I hooked up Grant and Amy at a bonfire but it was unintentional. Both my hooking them up and Amy falling for Grant.

Grant's "vette" as we affectionately dubbed it, is now out in front of The Williams Performing Arts Center with all those other "conversation pieces" of art.

Grant's bill was $124,674 and he received 265 parking tickets. Do your research.

And finally, what is with giving Grant & Siedman credit for being offensive and Levi for speaking a different language. Everyone knows that Alan Ross was the king of both offensiveness and a type of "neck" dialect/code that has yet to be broken.

Come on fella's! Get it together.

Corey said...

You listen to me, Quile. I will not have you slamming my fashion consultant and mentor, Alan Ross. He was a fine man and anything you say or do to hurt his reputation will be called out by me. He was sometimes offensive, yes. Maybe even a little eccentric. But any man who has the self-confidence to wear a black "unitard", gets an A+ in my book.

Now, if you want to talk about Darren Webb, that's another story...

Val said...

Living in a closet under the stairs at the Maze for a while can really change a guy. Alan Ross is merely the Harry Potter of ACU. The black unitard was supposed to be a robe, the rollerblades a broom and those glasses- well I'll have to think about that. I think Paul Schulze has been keeping in touch with Ross and he is doing quite well. I hope Trooper Schulze's contact with Alan is more than professional.

I think I remember the talent show of which you speak, Moondog. There was some fallout from that, but it may have come from the discussion of angels' prostates.

In terms of dorkiness, there is more than enough to go around, so don't be greedy.

Unknown said...

Okay, someone is going to have elighten the rest of us about this skit...you can't drop a few lines of church comedy gold then leave us hanging!

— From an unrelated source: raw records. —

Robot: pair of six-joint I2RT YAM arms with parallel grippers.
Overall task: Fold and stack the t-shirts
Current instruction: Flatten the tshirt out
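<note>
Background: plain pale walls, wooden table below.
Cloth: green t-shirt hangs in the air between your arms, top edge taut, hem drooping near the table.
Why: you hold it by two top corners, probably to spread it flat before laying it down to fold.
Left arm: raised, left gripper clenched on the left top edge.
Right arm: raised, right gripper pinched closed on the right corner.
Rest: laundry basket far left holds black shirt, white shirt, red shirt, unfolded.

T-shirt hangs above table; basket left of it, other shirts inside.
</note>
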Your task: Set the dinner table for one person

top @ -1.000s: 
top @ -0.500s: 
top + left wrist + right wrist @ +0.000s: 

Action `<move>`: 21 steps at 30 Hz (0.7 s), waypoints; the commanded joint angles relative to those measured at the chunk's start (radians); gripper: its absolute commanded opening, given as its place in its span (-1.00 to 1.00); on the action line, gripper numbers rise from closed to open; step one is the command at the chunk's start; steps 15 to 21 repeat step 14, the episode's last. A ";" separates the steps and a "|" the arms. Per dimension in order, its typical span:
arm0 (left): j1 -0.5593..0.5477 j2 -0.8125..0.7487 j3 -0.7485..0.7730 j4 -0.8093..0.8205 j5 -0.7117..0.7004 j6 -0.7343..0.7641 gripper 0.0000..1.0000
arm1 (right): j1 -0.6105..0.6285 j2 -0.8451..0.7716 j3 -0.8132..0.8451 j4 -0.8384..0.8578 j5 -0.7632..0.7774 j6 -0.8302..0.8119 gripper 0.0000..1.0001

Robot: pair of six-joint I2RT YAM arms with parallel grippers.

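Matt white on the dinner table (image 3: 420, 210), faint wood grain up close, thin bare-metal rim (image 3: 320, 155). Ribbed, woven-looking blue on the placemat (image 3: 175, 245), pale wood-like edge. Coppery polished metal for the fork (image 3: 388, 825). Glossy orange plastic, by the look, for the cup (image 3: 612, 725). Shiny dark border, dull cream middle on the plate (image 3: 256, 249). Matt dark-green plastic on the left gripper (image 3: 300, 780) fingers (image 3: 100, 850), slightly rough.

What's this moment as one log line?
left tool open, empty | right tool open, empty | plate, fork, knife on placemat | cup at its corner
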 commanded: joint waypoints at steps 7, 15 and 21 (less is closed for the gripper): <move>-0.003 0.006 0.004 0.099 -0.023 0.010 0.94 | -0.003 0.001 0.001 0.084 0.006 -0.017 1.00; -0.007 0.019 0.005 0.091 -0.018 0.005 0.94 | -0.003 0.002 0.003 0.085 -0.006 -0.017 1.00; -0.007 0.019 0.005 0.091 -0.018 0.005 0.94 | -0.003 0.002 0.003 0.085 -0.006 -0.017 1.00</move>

I'm racking my brains right now trying to figure out exactly WHICH old song could have prompted a discussion about angel's prostates....

Clarissa said...

Grant -- thank you for sharing ... a good reminder for me today that parenting is a long-haul project, not short-term. Sounds like you and your wife are doing a marvelous job raising your children.

Wendy said...

Oh, come on, Greg, think harder. I wasn't around for that particular Welcome Week skit (Greg, you and I are WAY younger than these old fogeys) but I can figure out the song...think Opening Chapel. Oh wait, you're from Harding. OK, well just start humming "All Hail the Power..." and you'll get to the right words eventually.

Unknown said...

New Hampshire?!?!?

Anyone who's ever seen "What About Bob?" knows exactly the gesture I'm making right now.

I apologize to any Harding folks out there, who may feel I have turned my back on the old-timey songs...it's just that after being at Highland for two years (and 300 repetitions of "A New Anointing"), those old chapel songs kind of fade into the background!

Anonymous said...

I never knew Grant had an '83 'Vette? Wow.